DFB-Präsident Theo Zwanziger habe mit ihr verlängert, "um deutlich zu machen, dass die weitere Zusammenarbeit nicht von den Ergebnissen bei dieser WM abhängt. Ich sehe das somit in keinster Weise als Verpflichtung für mich", sagte Neid dem Fachmagazin "kicker".

Die 47-Jährige, deren Vertrag um drei Jahre bis 2016 verlängerte wurde, hält trotz der Favoritenrolle der Titelverteidigerinnen eine Niederlage im ersten Spiel für möglich.

"Man muss immer mit allem rechnen. Ich kann nur versuchen, die Mannschaft bestmöglich einzustellen", sagte Neid.

Obwohl die Bundestrainerin eine Auftaktpleite nicht ausschließen möchte, steht ihr nach eigener Ansicht ein besserer Kader als beim WM-Triumph vor vier Jahren in China zur Verfügung.

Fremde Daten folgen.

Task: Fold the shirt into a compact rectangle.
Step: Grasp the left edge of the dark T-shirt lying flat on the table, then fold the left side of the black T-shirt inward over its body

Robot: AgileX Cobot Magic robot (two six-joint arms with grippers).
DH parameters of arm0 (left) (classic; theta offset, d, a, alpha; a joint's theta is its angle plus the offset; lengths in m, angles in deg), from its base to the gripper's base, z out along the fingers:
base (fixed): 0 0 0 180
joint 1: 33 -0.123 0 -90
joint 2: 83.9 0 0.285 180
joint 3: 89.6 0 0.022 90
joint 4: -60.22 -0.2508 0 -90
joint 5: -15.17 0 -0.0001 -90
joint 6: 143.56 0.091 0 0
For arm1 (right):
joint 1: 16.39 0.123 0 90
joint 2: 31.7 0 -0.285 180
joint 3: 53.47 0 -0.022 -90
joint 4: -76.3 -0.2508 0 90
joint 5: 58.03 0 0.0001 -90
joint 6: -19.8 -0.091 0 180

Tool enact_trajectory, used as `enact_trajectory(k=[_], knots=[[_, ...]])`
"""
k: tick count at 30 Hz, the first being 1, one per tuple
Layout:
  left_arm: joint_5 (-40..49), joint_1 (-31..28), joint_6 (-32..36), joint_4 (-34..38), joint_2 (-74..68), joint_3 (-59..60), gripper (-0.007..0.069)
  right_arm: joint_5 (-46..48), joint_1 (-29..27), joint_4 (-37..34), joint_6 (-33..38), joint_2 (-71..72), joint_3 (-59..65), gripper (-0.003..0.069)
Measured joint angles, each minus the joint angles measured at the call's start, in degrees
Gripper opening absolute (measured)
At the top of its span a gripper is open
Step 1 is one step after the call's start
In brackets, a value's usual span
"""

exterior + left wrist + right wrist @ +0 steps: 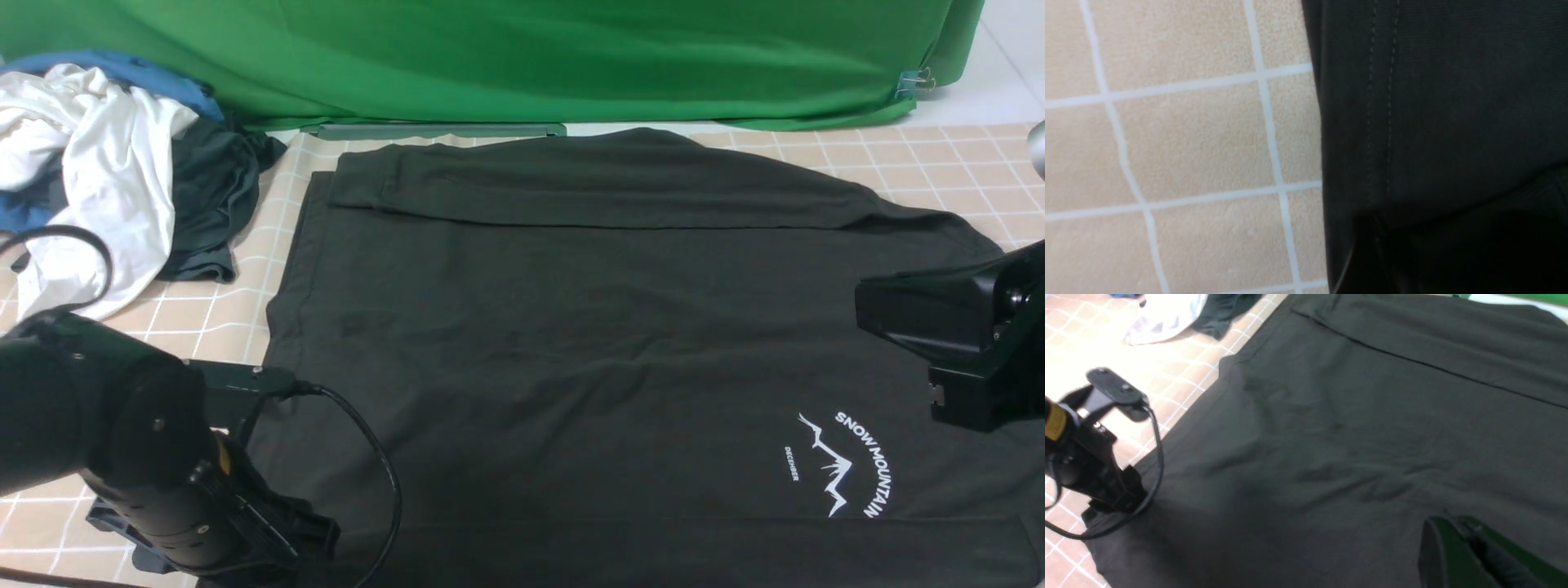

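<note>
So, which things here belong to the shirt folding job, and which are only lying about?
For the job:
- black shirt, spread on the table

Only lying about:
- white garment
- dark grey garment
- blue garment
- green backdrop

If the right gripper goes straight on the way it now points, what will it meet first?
Probably the shirt: the right gripper points low over its flat body, nothing between. Depth is unclear.
</note>
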Motion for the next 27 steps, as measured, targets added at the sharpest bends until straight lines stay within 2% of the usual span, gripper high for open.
enact_trajectory(k=[4,7,11,12,14,20,27], knots=[[-0.24,0.0,0.0,0.56,-1.25,-0.19,0.0447,-0.11,0.0,0.0,0.0,0.0,-0.04,0.0046],[-0.1,0.0,0.0,1.15,-1.72,-0.47,0.0394,-0.11,0.0,0.0,0.0,0.0,-0.11,0.005],[0.42,0.12,0.39,2.53,-1.91,-0.66,0.021,-0.11,0.0,0.0,0.0,0.0,-0.18,0.0051],[0.57,0.18,1.07,3.02,-1.91,-0.81,0.0113,-0.11,0.0,0.0,0.0,0.0,-0.18,0.0052],[0.95,0.18,1.86,3.02,-1.74,-0.85,0.0055,-0.11,0.0,0.0,0.0,0.0,-0.18,0.0053],[4.75,0.18,2.41,2.42,3.17,-0.75,0.0034,-0.11,0.05,0.0,0.0,0.0,-0.18,0.0057],[11.94,0.18,2.46,2.0,12.7,-9.0,0.0034,-0.55,0.05,0.0,0.0,0.0,-0.18,0.0059]])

"Ich finde schon, dass wir diesmal eine Mannschaft mit vielen Spielertypen haben, mit denen ich sehr gut agieren kann. Das hatten wir 2007 nicht unbedingt", sagte Neid: "Deshalb war die Startaufstellung auch viel einfacher, weil andere Spielerinnen nicht so weit waren. Heute haben wir sehr viel mehr Auswahl, vor allem im Spiel nach vorne."